Skip Headers

Oracle® Spatial User's Guide and Reference
10g Release 1 (10.1)

Part Number B10826-01
Go to Documentation Home
Home
Go to Book List
Book List
Go to Table of Contents
Contents
Go to Index
Index
Go to Master Index
Master Index
Go to Feedback page
Feedback

Go to previous page
Previous
Go to next page
Next
View PDF

5 Geocoding Address Data

Geocoding is the process of associating spatial locations (longitude and latitude coordinates) with postal addresses. This chapter includes the following major sections:

5.1 Concepts for Geocoding

This section describes concepts that you must understand before you use the Spatial geocoding capabilities.

5.1.1 Address Representation

Addresses to be geocoded can be represented either as formatted addresses or unformatted addresses.

A formatted address is described by a set of attributes for various parts of the address, which can include some or all of those shown in Table 5-1.

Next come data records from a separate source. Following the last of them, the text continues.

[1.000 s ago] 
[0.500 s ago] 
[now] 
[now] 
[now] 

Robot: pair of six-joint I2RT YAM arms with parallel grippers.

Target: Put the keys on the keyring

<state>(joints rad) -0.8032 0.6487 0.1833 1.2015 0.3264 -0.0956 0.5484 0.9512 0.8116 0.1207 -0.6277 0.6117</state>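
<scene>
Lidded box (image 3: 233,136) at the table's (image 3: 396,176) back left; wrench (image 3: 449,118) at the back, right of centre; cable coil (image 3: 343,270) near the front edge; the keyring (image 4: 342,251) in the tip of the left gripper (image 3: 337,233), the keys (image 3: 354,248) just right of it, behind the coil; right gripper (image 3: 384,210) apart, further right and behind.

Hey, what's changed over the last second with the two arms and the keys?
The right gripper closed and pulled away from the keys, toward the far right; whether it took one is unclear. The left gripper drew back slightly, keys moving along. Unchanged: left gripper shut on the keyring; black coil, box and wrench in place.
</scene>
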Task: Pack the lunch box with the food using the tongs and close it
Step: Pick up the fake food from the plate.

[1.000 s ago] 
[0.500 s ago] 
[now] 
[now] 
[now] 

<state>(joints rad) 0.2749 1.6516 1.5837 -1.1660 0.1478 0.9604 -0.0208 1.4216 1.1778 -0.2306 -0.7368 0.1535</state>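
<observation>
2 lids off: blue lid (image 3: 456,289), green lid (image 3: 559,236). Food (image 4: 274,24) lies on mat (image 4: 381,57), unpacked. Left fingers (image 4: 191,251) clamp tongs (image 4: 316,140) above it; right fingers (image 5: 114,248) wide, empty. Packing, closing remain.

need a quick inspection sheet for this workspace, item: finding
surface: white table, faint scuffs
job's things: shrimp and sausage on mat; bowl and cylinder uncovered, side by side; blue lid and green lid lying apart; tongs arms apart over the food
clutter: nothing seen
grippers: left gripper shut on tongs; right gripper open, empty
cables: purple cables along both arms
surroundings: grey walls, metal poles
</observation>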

Table 5-1 Attributes for Formal Address Representation

Address Attribute Description
Name Place name (optional).
Intersecting street Intersecting street name (optional).
Street Street address, including the house or building number, street name, street type (Street, Road, Blvd, and so on), and possibly other information.

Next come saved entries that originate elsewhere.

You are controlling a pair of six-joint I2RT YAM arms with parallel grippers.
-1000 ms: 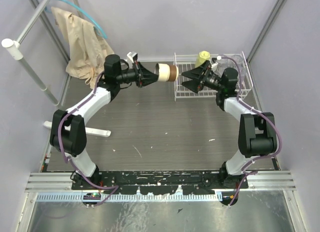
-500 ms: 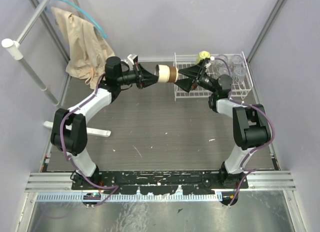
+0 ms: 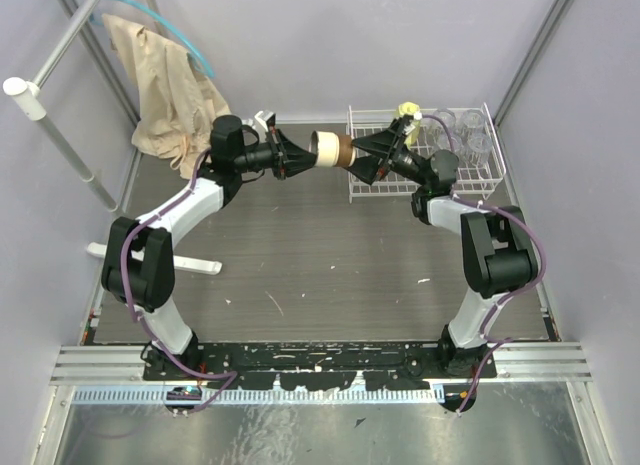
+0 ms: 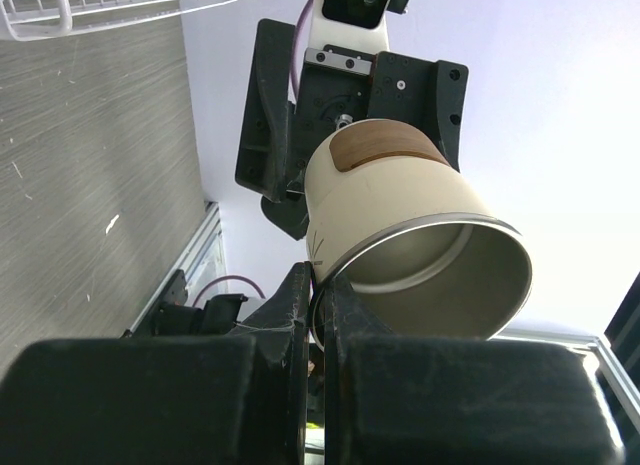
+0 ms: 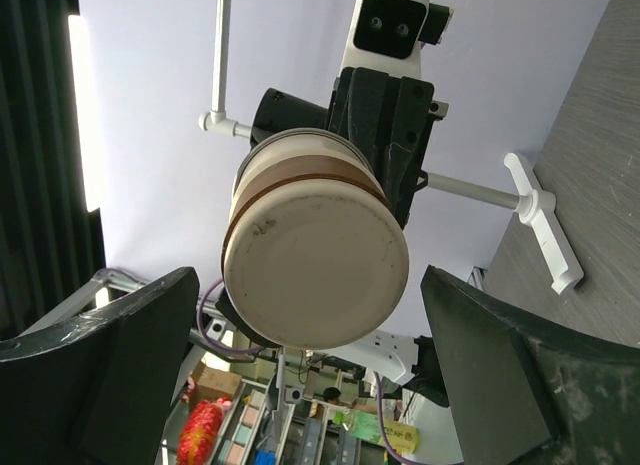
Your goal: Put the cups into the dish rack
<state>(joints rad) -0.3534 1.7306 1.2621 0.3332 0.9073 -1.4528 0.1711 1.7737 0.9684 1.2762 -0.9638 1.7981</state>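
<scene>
Cups are partly loaded already: clear tumblers (image 3: 462,135) stand in the dish rack (image 3: 400,192) at about 1 o'clock on the tabletop (image 3: 300,245), and a pale yellow mug (image 3: 408,109) shows partly behind the right arm. The one in play is the brown-banded cup (image 3: 329,147), held in the air near 12 o'clock, just beyond the rack's 9 o'clock edge and not yet over the wires.

The left claw (image 3: 305,153) is clamped on it. The left wrist view shows the two fingers pinched together on the rim, one inside the mouth and one outside, so the grip takes only a thin bite of the wall. The cup lies on its side. Its long axis runs from 9 to 3 o'clock in the top view, with the mouth toward the left arm and the flat base toward the right arm.

The right claw (image 3: 368,155) stands spread wide, nothing in it. The cup lies at its 9 o'clock, very close. In the right wrist view the base sits squarely between the two fingers and faces the camera head-on, so claw and cup look lined up on one axis. Whether the fingers already reach past the base along the body I cannot tell.

This looks like a handover. The right arm is the nearer one to the rack, and its next move probably calls for closing across the cup's round body near the base before the left claw lets go. A round wall gripped short of its middle could slip.
</scene>
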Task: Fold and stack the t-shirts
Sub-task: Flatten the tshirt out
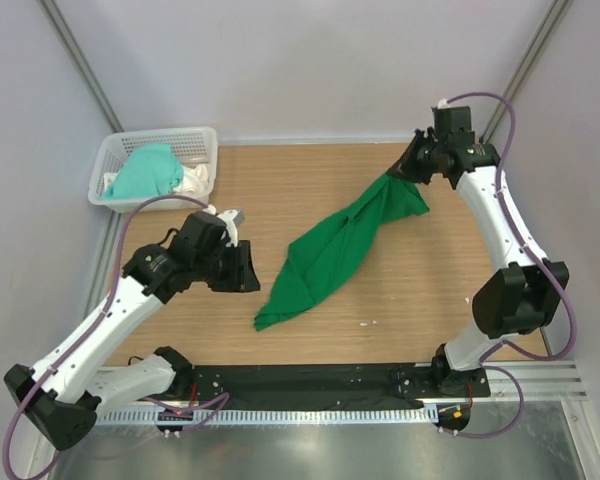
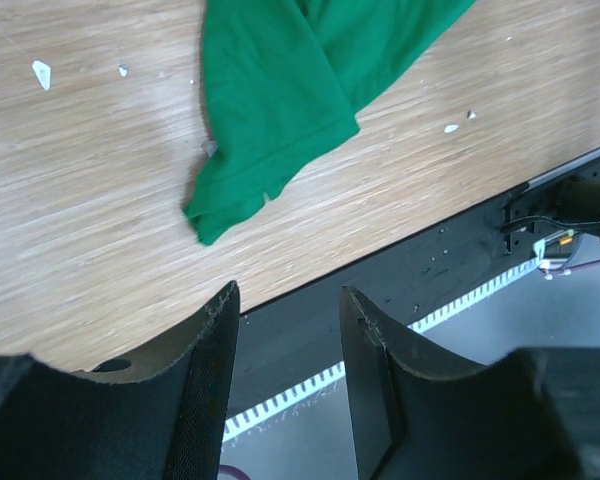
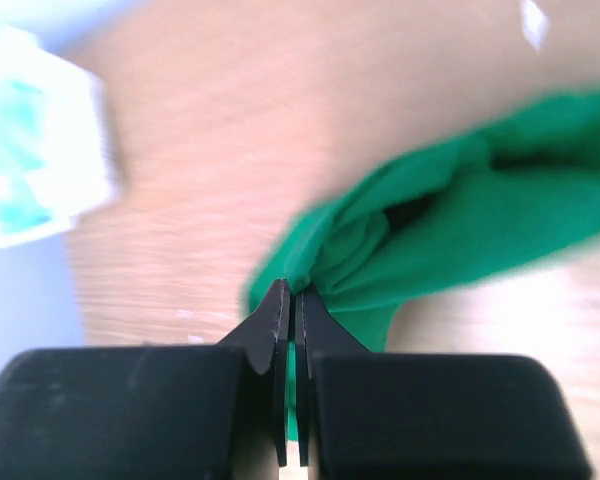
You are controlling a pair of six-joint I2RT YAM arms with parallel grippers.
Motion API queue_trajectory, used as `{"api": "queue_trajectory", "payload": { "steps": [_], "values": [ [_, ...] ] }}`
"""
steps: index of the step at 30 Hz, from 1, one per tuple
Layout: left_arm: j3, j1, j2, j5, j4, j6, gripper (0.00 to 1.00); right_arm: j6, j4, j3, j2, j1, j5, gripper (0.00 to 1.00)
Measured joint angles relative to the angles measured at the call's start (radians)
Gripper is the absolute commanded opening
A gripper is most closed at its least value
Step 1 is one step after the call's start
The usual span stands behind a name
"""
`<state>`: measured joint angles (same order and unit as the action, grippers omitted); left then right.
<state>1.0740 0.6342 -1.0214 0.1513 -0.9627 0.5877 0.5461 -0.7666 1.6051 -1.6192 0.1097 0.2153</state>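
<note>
- The deep green t-shirt lies bunched into a long, twisted band across the middle of the wooden table. It runs on a slant from near the far right corner down toward the middle of the near edge.
- The right hand is at the far right corner, clamped on the far end of the green t-shirt. In the right wrist view its two fingers are pressed together with a fold of green cloth pinched between the tips, and the fabric gathers into creases at that point. That view is blurred.
- From the grip the cloth spreads into a wider patch, then narrows as it runs toward the near edge.
- The near end of the green t-shirt rests flat on the table, ending in a folded corner a little way in from the near edge.
- The left hand hangs above the near left part of the table, just beside the shirt's near end. Its fingers stand apart with nothing between them, and they touch no cloth.
- The paler mint-teal t-shirt sits crumpled inside the white lattice basket, which stands just off the far left corner of the table. A white cloth lies beside it in the same basket.
- A few small white specks lie scattered on the wood near the green shirt's near end.
- A black rail runs along the near edge of the table between the two arm bases.
</note>
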Motion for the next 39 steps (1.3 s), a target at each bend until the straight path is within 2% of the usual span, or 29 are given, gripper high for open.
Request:
{"api": "queue_trajectory", "payload": {
  "steps": [5, 8, 11, 15, 18, 22, 24, 25, 26, 28, 29, 33, 34, 37, 39],
  "values": [
    [-0.030, 0.000, 0.090, -0.020, -0.010, 0.008, 0.47, 0.122, 0.106, 0.208, 0.091, 0.007, 0.091, 0.01],
    [-0.042, 0.000, 0.134, -0.037, -0.023, 0.008, 0.54, 0.215, 0.283, 0.316, 0.187, 0.009, 0.155, 0.01],
    [-0.047, 0.000, 0.185, -0.060, -0.022, 0.010, 0.63, 0.280, 0.406, 0.244, 0.339, 0.009, 0.180, 0.01],
    [-0.048, 0.000, 0.250, -0.089, -0.013, 0.006, 0.65, 0.283, 0.356, 0.037, 0.520, 0.025, 0.198, 0.02],
    [-0.048, 0.001, 0.266, -0.102, -0.014, 0.000, 0.66, 0.280, 0.297, -0.231, 0.587, 0.074, 0.232, 0.11],
    [-0.048, 0.001, 0.241, -0.097, 0.007, -0.030, 0.70, 0.281, 0.211, -0.552, 0.513, 0.271, 0.249, 0.22],
    [-0.048, 0.000, 0.217, -0.084, 0.037, -0.045, 0.72, 0.286, 0.189, -0.649, 0.444, 0.404, 0.272, 0.33],
    [-0.048, 0.001, 0.204, -0.075, 0.052, -0.048, 0.72, 0.285, 0.182, -0.671, 0.425, 0.451, 0.286, 0.50],
    [-0.048, 0.001, 0.189, -0.064, 0.068, -0.051, 0.72, 0.282, 0.176, -0.679, 0.417, 0.475, 0.296, 0.59],
    [-0.053, 0.001, 0.152, -0.037, 0.109, -0.055, 0.74, 0.266, 0.148, -0.671, 0.404, 0.509, 0.296, 0.71],
    [-0.061, 0.001, 0.126, -0.019, 0.138, -0.055, 0.74, 0.253, 0.126, -0.649, 0.400, 0.502, 0.280, 0.73],
    [-0.106, 0.023, 0.018, 0.022, 0.230, -0.051, 0.77, 0.204, 0.050, -0.535, 0.359, 0.470, 0.176, 0.73],
    [-0.111, 0.037, -0.007, 0.027, 0.246, -0.051, 0.77, 0.192, 0.037, -0.523, 0.352, 0.458, 0.137, 0.71],
    [-0.109, 0.128, -0.114, 0.017, 0.309, -0.063, 0.76, 0.170, -0.005, -0.554, 0.346, 0.403, 0.068, 0.63],
    [-0.093, 0.198, -0.202, 0.005, 0.342, -0.081, 0.75, 0.165, -0.022, -0.613, 0.348, 0.346, 0.051, 0.61]
  ]
}}
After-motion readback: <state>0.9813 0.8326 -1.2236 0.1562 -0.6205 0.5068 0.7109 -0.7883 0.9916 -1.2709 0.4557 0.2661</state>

In the current release, the first four characters of the street name must match a street name in the geocoding data for there to be a potential street name match.

Settlement The lowest-level administrative area to which the address belongs. In most cases it is the city. In some European countries, the settlement can be an area within a large city, in which case the large city is the municipality.
Municipality The administrative area above settlement. Municipality is not used for United States addresses. In European countries where cities contain settlements, the municipality is the city.
Region The administrative area above municipality (if applicable), or above settlement if municipality does not apply. In the United States, the region is the state; in some other countries, the region is the province.
Postal code Postal code (optional if administrative area information is provided). In the United States, the postal code is the 5-digit ZIP code.
Postal add-on code String appended to the postal code. In the United States, the postal add-on code is typically the last four numbers of a 9-digit ZIP code specified in "5-4" format.
Country The country name or ISO country code.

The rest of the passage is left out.